··· DATA BELOW ···

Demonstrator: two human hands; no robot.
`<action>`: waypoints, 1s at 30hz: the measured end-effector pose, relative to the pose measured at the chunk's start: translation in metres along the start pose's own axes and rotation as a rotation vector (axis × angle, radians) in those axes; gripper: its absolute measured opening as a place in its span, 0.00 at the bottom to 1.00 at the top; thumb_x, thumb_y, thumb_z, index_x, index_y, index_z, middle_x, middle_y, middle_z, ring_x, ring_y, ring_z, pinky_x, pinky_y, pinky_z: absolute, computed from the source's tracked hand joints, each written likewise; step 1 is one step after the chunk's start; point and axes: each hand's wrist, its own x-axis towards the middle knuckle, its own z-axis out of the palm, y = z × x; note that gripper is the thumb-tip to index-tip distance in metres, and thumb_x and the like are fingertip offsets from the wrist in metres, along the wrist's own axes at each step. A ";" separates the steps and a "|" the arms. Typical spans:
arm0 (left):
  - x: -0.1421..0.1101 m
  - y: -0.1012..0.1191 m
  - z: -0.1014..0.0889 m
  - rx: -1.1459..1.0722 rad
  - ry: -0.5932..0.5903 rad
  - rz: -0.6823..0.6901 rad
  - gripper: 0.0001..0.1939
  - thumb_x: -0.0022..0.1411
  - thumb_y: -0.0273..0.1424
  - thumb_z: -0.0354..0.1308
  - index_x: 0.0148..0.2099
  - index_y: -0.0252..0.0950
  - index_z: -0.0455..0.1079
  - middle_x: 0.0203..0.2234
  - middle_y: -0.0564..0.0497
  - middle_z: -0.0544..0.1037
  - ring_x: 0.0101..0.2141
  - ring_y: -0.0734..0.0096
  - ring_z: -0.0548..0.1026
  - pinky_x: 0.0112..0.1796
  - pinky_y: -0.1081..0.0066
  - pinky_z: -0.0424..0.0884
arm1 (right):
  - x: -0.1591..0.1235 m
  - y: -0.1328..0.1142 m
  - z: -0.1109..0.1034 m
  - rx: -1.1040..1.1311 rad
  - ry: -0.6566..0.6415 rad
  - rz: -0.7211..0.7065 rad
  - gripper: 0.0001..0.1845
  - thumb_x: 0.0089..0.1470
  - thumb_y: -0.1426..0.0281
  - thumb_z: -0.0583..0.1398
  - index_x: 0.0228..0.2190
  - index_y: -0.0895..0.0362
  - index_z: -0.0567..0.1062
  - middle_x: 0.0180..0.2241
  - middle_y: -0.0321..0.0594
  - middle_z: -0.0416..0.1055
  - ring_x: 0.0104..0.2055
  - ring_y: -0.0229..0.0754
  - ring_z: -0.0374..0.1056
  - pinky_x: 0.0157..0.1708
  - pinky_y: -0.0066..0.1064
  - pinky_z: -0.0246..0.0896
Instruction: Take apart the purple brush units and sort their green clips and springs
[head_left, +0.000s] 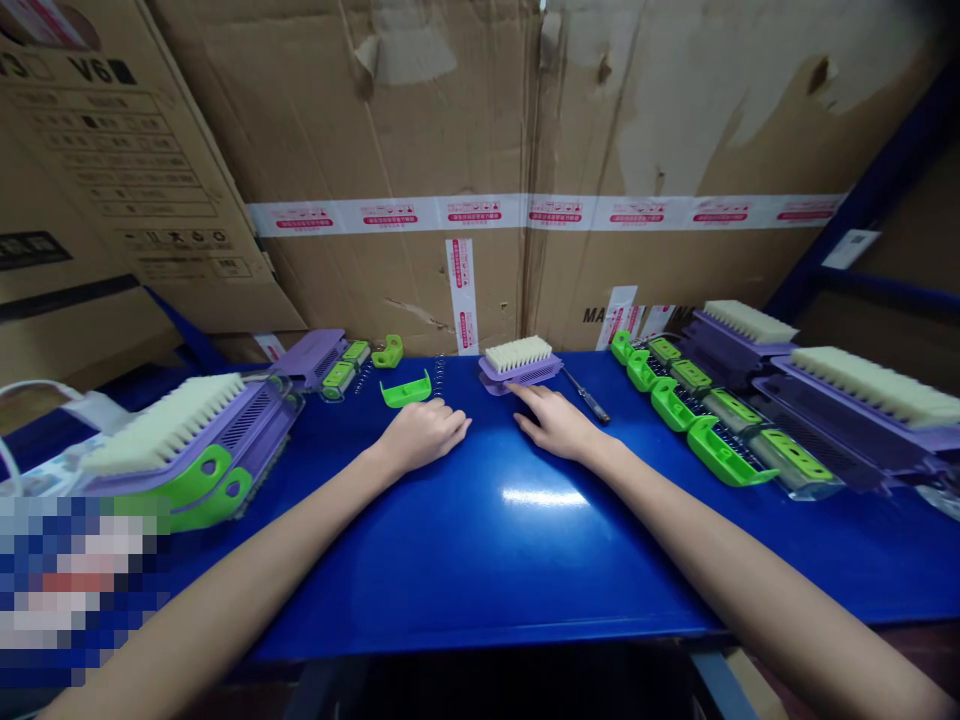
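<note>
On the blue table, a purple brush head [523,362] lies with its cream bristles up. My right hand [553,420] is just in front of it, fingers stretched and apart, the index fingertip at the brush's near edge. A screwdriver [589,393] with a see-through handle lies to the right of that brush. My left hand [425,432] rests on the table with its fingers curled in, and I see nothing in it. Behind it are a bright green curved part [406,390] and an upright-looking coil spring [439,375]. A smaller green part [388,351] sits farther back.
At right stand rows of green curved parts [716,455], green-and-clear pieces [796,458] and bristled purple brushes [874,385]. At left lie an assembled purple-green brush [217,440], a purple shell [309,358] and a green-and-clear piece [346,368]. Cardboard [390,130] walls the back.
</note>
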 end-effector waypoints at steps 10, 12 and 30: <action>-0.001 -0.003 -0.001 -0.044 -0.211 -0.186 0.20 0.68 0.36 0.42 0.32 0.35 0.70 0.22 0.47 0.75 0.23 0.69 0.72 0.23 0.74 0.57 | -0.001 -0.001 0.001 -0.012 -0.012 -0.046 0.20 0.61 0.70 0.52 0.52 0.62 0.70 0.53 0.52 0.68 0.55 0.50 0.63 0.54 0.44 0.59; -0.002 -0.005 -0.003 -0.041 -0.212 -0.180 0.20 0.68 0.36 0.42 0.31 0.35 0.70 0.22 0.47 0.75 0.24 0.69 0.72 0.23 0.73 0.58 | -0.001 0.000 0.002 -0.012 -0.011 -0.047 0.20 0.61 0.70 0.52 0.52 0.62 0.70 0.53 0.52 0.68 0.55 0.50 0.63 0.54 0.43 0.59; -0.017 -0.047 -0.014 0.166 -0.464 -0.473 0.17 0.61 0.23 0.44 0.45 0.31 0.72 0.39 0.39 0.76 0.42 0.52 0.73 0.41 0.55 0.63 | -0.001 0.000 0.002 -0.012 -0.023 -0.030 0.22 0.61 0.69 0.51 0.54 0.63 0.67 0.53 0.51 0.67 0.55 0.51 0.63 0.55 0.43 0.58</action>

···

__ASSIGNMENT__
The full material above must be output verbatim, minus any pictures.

__FINISHED TASK__
Demonstrator: two human hands; no robot.
`<action>`: waypoints, 1s at 30hz: the measured end-effector pose, relative to the pose measured at the chunk's start: translation in metres along the start pose's own axes and rotation as a rotation vector (axis × angle, radians) in those axes; gripper: its absolute measured opening as a place in its span, 0.00 at the bottom to 1.00 at the top; thumb_x, thumb_y, thumb_z, index_x, index_y, index_z, middle_x, middle_y, middle_z, ring_x, ring_y, ring_z, pinky_x, pinky_y, pinky_z: absolute, computed from the source's tracked hand joints, each written likewise; step 1 is one step after the chunk's start; point and axes: each hand's wrist, its own x-axis towards the middle knuckle, its own z-axis out of the palm, y = z × x; note that gripper is the thumb-tip to index-tip distance in metres, and thumb_x and the like are fingertip offsets from the wrist in metres, along the wrist's own axes at each step. A ";" separates the steps and a "|" the arms. Typical spans:
arm0 (left):
  - x: -0.1421..0.1101 m
  - y: -0.1012..0.1191 m
  - z: -0.1014..0.0889 m
  - rx: -1.1459..1.0722 rad
  - ry: -0.5932..0.5903 rad
  - rz: -0.6823..0.6901 rad
  - gripper: 0.0001..0.1939
  - thumb_x: -0.0022..0.1411
  - thumb_y: -0.0273..0.1424
  - thumb_z: -0.0354..0.1308
  - index_x: 0.0148..0.2099
  - index_y: -0.0252..0.0950
  - index_z: -0.0455..0.1079
  - middle_x: 0.0203..0.2234
  - middle_y: -0.0564..0.0497
  - middle_z: -0.0544..0.1037
  - ring_x: 0.0101..0.2141
  - ring_y: -0.0734..0.0096
  - ring_z: -0.0548..0.1026
  - pinky_x: 0.0112..0.1796
  - pinky_y: -0.1081..0.0066
  - pinky_z: -0.0424..0.0884
arm1 (right):
  - x: -0.1591..0.1235 m
  - y: -0.1328..0.1142 m
  - z: -0.1109..0.1034 m
  - rx: -1.1040..1.1311 rad
  - ry: -0.6566..0.6415 rad
  - rz: -0.7211..0.7065 rad
  - gripper: 0.0001..0.1845
  - thumb_x: 0.0089..0.1470
  - thumb_y: -0.1426..0.0281
  - thumb_z: -0.0583..0.1398
  - index_x: 0.0228..0.2190
  - index_y: -0.0895..0.0362
  - index_z: -0.0567..0.1062
  - middle_x: 0.0180..0.2241
  - middle_y: -0.0321..0.0594
  - middle_z: -0.0416..0.1055
  - ring_x: 0.0104..0.2055
  - ring_y: -0.0229..0.0754
  - ring_z: -0.0374..0.1056
  - pinky_x: 0.0157..0.1708
  - pinky_y: -0.0066..0.1064
  - pinky_z: -0.0246..0.0896
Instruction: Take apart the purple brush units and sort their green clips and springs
[head_left, +0.000s] 
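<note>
On the blue table, a purple brush head [523,362] lies with its cream bristles up. My right hand [553,420] is just in front of it, fingers stretched and apart, the index fingertip at the brush's near edge. A screwdriver [589,393] with a see-through handle lies to the right of that brush. My left hand [425,432] rests on the table with its fingers curled in, and I see nothing in it. Behind it are a bright green curved part [406,390] and an upright-looking coil spring [439,375]. A smaller green part [388,351] sits farther back.
At right stand rows of green curved parts [716,455], green-and-clear pieces [796,458] and bristled purple brushes [874,385]. At left lie an assembled purple-green brush [217,440], a purple shell [309,358] and a green-and-clear piece [346,368]. Cardboard [390,130] walls the back.
</note>
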 end-effector waypoints at steps 10, 12 and 30: <action>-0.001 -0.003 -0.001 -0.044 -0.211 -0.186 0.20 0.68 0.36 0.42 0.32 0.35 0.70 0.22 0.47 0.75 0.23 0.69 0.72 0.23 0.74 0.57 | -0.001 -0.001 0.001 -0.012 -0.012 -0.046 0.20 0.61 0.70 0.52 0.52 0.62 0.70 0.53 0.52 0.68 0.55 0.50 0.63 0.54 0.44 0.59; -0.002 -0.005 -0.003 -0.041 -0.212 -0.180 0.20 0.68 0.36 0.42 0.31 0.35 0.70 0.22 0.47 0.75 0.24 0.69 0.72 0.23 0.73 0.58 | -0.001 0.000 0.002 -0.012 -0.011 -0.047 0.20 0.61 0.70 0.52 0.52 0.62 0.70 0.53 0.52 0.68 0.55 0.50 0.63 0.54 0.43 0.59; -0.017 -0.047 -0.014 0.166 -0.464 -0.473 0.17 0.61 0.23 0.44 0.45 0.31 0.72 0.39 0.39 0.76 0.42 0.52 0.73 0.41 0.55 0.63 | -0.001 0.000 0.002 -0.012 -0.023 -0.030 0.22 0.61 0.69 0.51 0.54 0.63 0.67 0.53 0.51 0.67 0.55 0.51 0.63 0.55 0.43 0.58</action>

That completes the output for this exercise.